Papa yang sudah pulih total nekat mengantarku ke Gresik. Sesudah kuberi uang bensin pria paruh baya itu pergi hingga bayangnya menghilang di ujung jalan. Aku dengan enggan berjalan menuju kamar kos, sudah di depan pintu aku mendengar pintu utama di buka. Suara motor yang kukenal, aku berpaling, motor itu dengan cepat masuk. Pengendaranya tersenyum lebar lantas berteriak, “Mba Naya.”
“Ica!” seruku senang tak kepalang. Kami berpelukan seperti Teletubbies, reuni kami setelah tiga Minggu terpisah. Kamar yang kutinggal dengan Ica tak berubah. Nyaman tapi panas. Mau tak mau aku harus berkawan lagi dengan kipas angin. Ica tidak terlihat keberatan dengan hawa panas Gresik karena di rumahnya sama saja.
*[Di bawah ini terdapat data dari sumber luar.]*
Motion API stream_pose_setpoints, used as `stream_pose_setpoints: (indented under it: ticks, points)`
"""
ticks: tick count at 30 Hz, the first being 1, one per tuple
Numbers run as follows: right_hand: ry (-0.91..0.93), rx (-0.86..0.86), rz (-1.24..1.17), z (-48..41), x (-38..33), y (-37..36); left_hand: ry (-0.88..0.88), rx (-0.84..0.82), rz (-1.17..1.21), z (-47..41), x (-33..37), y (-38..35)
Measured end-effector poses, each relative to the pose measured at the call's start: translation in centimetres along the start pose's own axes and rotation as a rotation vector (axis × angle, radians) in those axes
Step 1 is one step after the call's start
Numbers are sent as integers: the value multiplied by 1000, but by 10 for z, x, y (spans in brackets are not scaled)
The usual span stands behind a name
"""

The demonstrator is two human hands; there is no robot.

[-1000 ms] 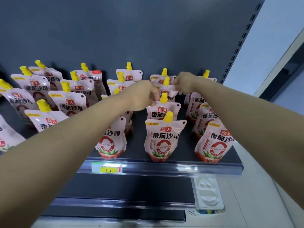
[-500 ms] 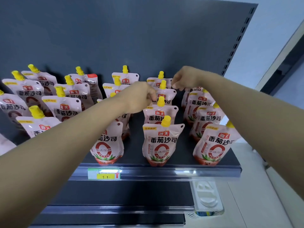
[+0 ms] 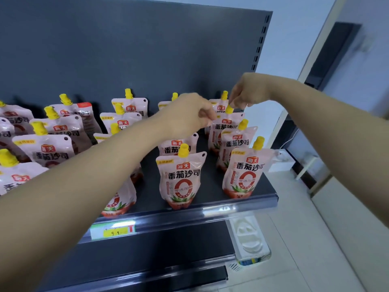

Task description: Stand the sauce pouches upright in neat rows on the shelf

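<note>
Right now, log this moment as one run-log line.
left hand: pinches pink yellow-capped sauce pouch corner; right hand: pinches its cap; dark metal shelf: other pouches standing

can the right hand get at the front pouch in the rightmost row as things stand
Probably yes. The front pouch stands at the shelf edge with its yellow cap clear. The right hand would first have to release the pouch further back whose cap it pinches.

Pale blue wall point(image 3: 294, 39), light floor point(image 3: 305, 239) (tiled, perhaps)
</note>
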State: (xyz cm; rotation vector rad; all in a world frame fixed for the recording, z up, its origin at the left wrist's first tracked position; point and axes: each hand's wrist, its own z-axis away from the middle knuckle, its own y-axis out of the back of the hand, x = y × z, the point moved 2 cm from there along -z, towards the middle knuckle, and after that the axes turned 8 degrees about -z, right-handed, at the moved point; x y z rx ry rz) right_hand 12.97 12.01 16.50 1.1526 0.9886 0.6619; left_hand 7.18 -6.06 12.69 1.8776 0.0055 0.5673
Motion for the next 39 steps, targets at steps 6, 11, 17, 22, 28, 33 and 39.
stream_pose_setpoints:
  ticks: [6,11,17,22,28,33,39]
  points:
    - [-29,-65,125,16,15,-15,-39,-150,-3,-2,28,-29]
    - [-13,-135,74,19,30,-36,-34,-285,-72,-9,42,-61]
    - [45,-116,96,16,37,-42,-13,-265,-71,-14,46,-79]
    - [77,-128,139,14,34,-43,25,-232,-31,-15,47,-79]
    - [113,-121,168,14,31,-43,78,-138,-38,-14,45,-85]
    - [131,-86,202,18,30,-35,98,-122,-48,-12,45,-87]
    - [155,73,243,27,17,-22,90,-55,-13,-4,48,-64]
“Mba Nay aku turut berduka cita soal kematian Budenya Mba,” sahut Ica prihatin.
“Iya makasih Ca, ibu kamu sekarang gimana kondisinya? Gapapa kamu tinggal kerja gini?”
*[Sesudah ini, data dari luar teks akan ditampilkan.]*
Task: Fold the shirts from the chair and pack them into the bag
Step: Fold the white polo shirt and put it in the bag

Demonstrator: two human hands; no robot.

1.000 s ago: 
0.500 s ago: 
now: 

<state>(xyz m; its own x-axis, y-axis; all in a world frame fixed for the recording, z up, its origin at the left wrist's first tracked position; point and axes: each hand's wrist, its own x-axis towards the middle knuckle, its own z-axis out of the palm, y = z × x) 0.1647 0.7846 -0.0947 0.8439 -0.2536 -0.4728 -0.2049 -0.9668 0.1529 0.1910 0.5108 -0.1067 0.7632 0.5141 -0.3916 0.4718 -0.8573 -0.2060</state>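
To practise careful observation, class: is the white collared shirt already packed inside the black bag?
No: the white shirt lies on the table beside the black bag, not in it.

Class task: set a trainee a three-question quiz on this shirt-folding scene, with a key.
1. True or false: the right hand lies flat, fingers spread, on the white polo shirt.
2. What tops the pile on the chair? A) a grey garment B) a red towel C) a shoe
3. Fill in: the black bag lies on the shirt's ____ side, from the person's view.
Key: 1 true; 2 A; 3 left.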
“Alhamdulillah uda mendingan banget. Untung ibu kuat, sekarang ayah yang jaga ibu jadi aku bisa kerja. Mana cicilan motorku masih panjang, kalo Mba gimana?” Ica menghela napas memejam mata membayangkan butuh berapa bulan lagi agar cicilannya lunas.
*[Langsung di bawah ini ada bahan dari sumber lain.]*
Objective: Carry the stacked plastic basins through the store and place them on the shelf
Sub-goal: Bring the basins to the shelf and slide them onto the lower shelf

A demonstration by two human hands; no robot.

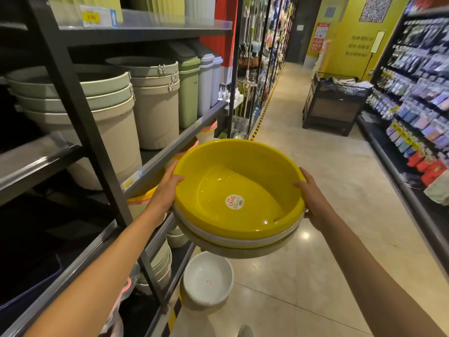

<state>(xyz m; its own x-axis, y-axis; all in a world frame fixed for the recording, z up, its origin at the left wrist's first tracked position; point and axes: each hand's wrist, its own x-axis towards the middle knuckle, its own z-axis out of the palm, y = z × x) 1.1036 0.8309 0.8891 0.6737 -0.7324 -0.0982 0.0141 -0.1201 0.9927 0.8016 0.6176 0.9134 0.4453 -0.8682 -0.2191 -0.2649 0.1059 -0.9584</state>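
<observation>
Now both hands point(167, 190) gripping stacked basins point(239, 190), nr shelf point(170, 152)

I see the stacked basins point(239, 198) held between my left hand point(167, 190) and right hand point(313, 198), the shelf point(165, 152) to their left, another basin point(207, 279) on the floor point(340, 190) below.

2 bare forearms are showing in the head view, both uncovered from the elbow area down to the wrist, with no sleeve edge appearing anywhere along them. The left hand point(167, 190) is wearing no glove, ring, or band that can be made out, and the right hand point(313, 198) is likewise showing bare fingers and a bare wrist. At the bottom edge, a pale shoe tip point(245, 332) is peeking into view, too blurred for detail.
</observation>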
“Mama Papa uda sehat. Tapi mama masih ada sesaknya sedikit, ini lagi cari-cari info obat. Papa malah uda fresh sampe bisa nganterin aku kesini. Coba kalo cicilan kita lunas padahal uda happy orangtua sembuh, eh sekarang malah kepikiran cicilan jadi pusing lagi,” aku ikut berbaring di samping Ica.
“Untung kita bisa sama-sama balik kesini bawa kabar baik ya Mba. Tapi capek juga ya, sekarang aku ngantuk.” Ica menguap.
“Iya Ca, syukur.” tak lama kami terlelap lagi di kamar yang menjadi tempat kami berbagi kisah.
Besoknya, aku masuk shift siang bersama Pak Arif. Pak Dana dan Angga menyambut kedatanganku.
“Nduk, apa kabar? Gimana kondisi orantuamu uda baikan semua?” tanya Pak Dana.
“Alhamdulillah sehat, Papa Mama juga cepet pulihnya.” Pak Dana tersenyum lega, ia dan Pak Arif yang pertama tahu kondisi orangtuaku sewaktu tak sengaja mendengar percakapanku dengan Mama melalui telepon. Mereka khawatir melihat kondisiku yang linglung dan gelisah namun tak bisa berbuat banyak.
Pak Arif datang, ia menepuk pundakku. Kami berdua kehilangan keluarga karena Covid, hanya mampu belajar untuk berlapang dada. Terkadang aku masih sulit percaya dengan situasi yang sudah kulalui. Begitu banyak hal yang terjadi secara tiba-tiba bak hujan di musim kemarau. Aku tertatih-tatih menerima kenyataan pahit yang harus kuterima. Aku bersyukur dengan langkah yang sudah kuambil dan aku cukup beruntung karena masih sanggup berdiri dengan mengangkat kepalaku.
***
Hari gajian menjadi momen mendebarkan. Toko sudah tutup dalam waktu lama, ada kemungkinan gaji kami di potong. Pagi-pagi entah berapa kali aku harus berurusan dengan sakit perut lantara gugup melihat saldo m-banking. Ica tak tahan melihatku, ia membuka info saldo seraya memejamkan mata. Aku yang selesai dari kamar mandi melirik ponselnya. Keajaiban terjadi, gaji kami tak di potong. Kami berdua bersorak-sorak di atas kasur.
Gaji kami sudah normal sejak beberapa bulan lalu. Masa gajian dipotong merupakan titik terendah anak kos. Kau mau tau rasa semua mie yang ada di dunia ini? Jangan khawatir, aku sudah memiliki knowledge tentang mie secara profesional.